Bar review courses such as BarBri now offer an iPod option. That's right, you can sit at a library carrel, at your desk at home or even by a lake and listen on your iPod to an instructor drone on about adverse possession or the elements of a tort. It'll just be you and Arthur Miller (or whatever other notable law professor is doing the reading of that day's lesson). For convenience, you can't beat it.
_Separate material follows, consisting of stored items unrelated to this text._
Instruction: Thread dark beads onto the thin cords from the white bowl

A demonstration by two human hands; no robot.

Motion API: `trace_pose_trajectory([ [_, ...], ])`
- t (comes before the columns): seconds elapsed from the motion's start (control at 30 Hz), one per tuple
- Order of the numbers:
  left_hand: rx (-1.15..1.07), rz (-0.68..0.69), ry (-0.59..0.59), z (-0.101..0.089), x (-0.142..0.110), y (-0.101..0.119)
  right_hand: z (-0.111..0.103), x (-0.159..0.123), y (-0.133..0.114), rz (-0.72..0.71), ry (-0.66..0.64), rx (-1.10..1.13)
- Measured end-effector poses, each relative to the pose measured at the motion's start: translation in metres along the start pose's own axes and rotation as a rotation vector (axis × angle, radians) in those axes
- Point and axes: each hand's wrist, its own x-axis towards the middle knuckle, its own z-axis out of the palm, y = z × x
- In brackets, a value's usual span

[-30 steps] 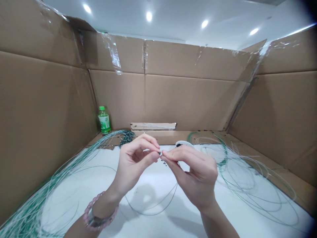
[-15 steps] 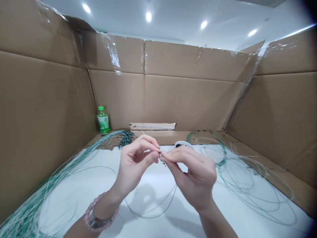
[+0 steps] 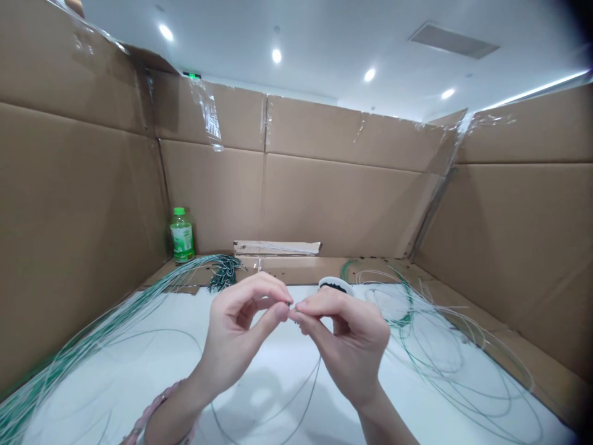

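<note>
Fingertip to fingertip, my left hand (image 3: 243, 334) and my right hand (image 3: 347, 340) meet over the white work surface (image 3: 259, 383). A tiny dark bead-like piece (image 3: 288, 303) shows in the pinch of my left thumb and finger. My right thumb and forefinger are closed on what looks like the end of a thin wire, mostly hidden by the fingers. Below the hands, thin green and white wire (image 3: 311, 389) hangs in a loop. Just behind my right hand is a white bowl (image 3: 334, 280) of small black pieces (image 3: 332, 286).
A long bundle of green and white wires (image 3: 139, 309) runs along the left, its dark clustered ends (image 3: 225, 272) at the back. Loose wire coils (image 3: 410, 315) spread on the right. A green bottle (image 3: 182, 240) stands in the back left corner. Cardboard walls (image 3: 343, 204) enclose the surface.
The view has tilted up slightly. A small gap now shows between the two hands' fingertips, where they were closer together before. Both hands keep their pinch.
</note>
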Motion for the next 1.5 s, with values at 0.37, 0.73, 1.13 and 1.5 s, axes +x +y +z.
trace_pose_trajectory([
  [0.37, 0.152, 0.027, 0.020, -0.0065, 0.0030, 0.0014, -0.0027, 0.0029, 0.0015, 0.087, -0.059, 0.056],
  [0.73, 0.189, 0.126, 0.017, -0.0081, -0.0001, 0.0002, 0.0000, -0.0029, 0.0034, 0.033, -0.036, -0.028],
  [1.13, 0.092, 0.067, -0.010, -0.0099, 0.0032, 0.0054, -0.0033, -0.0015, 0.0009, 0.106, -0.144, -0.063],
  [1.5, 0.240, 0.211, -0.018, -0.0106, 0.0002, 0.0063, -0.0002, -0.0041, 0.0001, 0.079, -0.112, -0.054],
])
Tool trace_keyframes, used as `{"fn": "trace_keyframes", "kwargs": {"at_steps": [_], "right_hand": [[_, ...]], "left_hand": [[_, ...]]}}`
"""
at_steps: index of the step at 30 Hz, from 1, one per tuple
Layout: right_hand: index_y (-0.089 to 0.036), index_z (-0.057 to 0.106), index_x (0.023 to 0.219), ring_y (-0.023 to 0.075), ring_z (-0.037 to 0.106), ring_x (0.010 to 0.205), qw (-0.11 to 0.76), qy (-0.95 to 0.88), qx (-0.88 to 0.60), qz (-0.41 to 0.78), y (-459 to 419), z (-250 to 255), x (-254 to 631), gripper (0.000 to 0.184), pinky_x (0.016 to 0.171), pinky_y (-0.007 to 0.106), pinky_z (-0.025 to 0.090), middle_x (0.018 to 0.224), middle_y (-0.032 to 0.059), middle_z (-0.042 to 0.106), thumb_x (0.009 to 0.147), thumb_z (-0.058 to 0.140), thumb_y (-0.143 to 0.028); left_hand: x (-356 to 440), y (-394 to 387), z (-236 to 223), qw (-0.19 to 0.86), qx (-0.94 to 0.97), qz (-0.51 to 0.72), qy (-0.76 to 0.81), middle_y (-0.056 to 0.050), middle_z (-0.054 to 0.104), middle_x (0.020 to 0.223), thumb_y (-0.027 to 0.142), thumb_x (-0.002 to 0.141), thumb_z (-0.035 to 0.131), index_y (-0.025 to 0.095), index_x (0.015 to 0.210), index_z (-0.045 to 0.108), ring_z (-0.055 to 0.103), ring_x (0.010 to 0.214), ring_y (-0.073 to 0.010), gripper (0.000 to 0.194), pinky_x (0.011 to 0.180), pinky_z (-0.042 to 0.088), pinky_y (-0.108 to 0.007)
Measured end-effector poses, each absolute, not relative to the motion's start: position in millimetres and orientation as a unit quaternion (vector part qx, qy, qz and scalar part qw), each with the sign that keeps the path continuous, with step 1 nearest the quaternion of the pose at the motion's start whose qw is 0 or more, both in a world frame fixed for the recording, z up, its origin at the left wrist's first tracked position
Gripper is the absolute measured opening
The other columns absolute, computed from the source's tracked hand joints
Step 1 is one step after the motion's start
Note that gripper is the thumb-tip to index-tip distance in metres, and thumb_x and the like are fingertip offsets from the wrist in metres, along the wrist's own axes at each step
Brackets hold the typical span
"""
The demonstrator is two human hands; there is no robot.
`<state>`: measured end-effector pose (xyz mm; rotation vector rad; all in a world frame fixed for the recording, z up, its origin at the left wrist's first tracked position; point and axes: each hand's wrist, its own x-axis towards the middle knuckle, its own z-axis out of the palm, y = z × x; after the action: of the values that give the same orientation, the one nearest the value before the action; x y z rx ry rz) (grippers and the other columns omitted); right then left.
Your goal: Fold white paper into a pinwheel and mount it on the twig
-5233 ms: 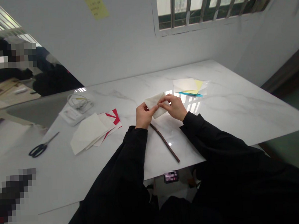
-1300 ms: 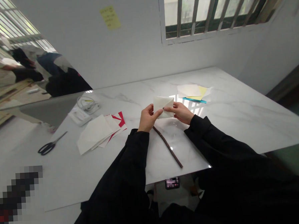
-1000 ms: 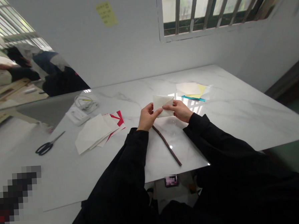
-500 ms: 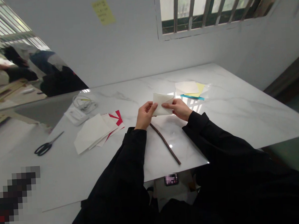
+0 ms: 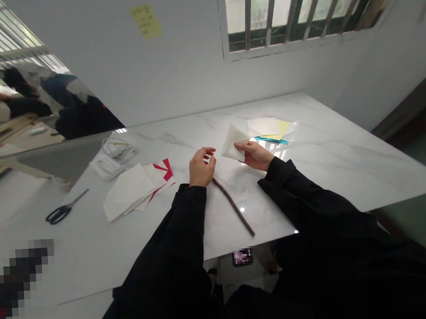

Yet I can't help feeling like something might be lost doing it that way. (And I'm trying not to sound too much like crotchety "60 Minutes" commentator Andy Rooney when I say this.) While sitting in the summer heat under the florescent bulbs of a classroom was a less than ideal way to spend an early summer, it was an experience that built camaraderie -- a sort of boot camp for lawyers-to-be. When you graduated law school, you knew you'd see many of your friends at those courses. After a sizzling hot day of torts, you might grab a bite to eat or a drink with your fellow students and commiserate about the grainy video you just watched on mens rea. Attending the classes together also encouraged students to study together rather than on their own. Spitballing ideas and concepts back and forth was a great way to learn.
While the undeniable convenience of the iPod may one day relegate the shared bar-review class to the dustbin of history (along with analog TV), I hope recent law alums will continue to have the good sense to make at least some portion of their bar-exam study a communal activity. There's something to be said for socializing and breaking bread together as you crack the books. You can't split a pizza via text message.